» **Work order**:
Your task is to retype, word for word, the lines from the start of the data through the line holding "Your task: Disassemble". Do not include the pictures.

» **Extracted records**:
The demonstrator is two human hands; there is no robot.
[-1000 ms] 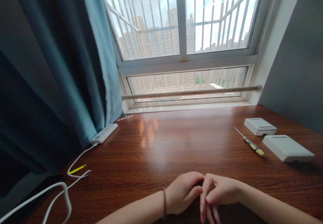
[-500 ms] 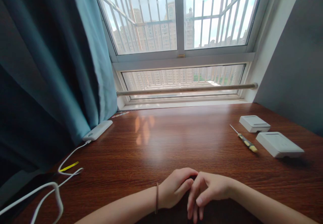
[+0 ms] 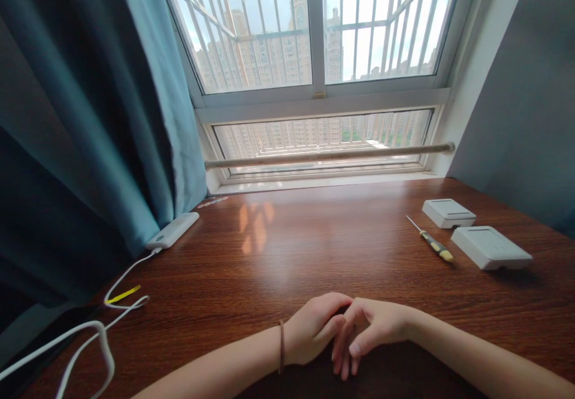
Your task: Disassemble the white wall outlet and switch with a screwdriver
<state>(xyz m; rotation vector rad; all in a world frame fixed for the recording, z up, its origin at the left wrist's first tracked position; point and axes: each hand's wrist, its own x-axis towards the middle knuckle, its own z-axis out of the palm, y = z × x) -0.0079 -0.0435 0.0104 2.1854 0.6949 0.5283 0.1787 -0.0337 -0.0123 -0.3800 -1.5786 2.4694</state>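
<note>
My left hand (image 3: 314, 325), with a brown band (image 3: 282, 346) around its wrist, rests near the front edge of the dark wooden table. Its index finger and thumb touch the fingers of my right hand (image 3: 371, 330). The right hand bends downward with its fingers loosely stretched and its thumb apart. Neither hand holds an object. Part of the left fingers is hidden behind the right hand. Farther right lies a screwdriver (image 3: 435, 246) with a yellow and dark handle. Beside it are a smaller white box (image 3: 448, 212) and a larger white box (image 3: 489, 246), both flat and square.
At the left, a white power bank (image 3: 174, 231) lies by the blue curtain (image 3: 153, 105). A white cable (image 3: 106, 351) with a yellow tie (image 3: 124, 294) runs from it toward the front left. A horizontal rail (image 3: 332, 156) crosses the window behind the table (image 3: 309, 237).
The camera view has shifted slightly, so the boxes and screwdriver sit a little higher and farther left. My hands stay together in nearly the same pose.
</note>
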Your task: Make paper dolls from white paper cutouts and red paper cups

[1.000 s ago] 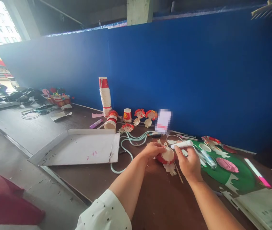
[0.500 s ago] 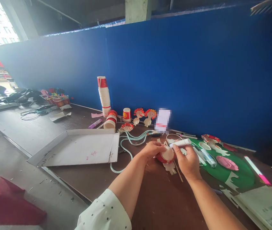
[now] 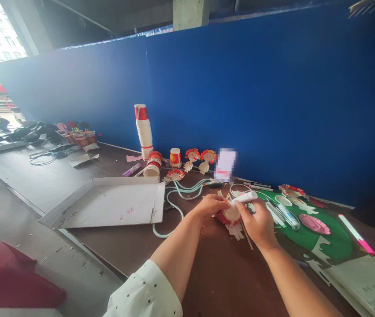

» **Result**:
The demonstrator is two human hands; there is no robot.
[-1000 ms] 
[-500 ms] 
[+0 ms] 
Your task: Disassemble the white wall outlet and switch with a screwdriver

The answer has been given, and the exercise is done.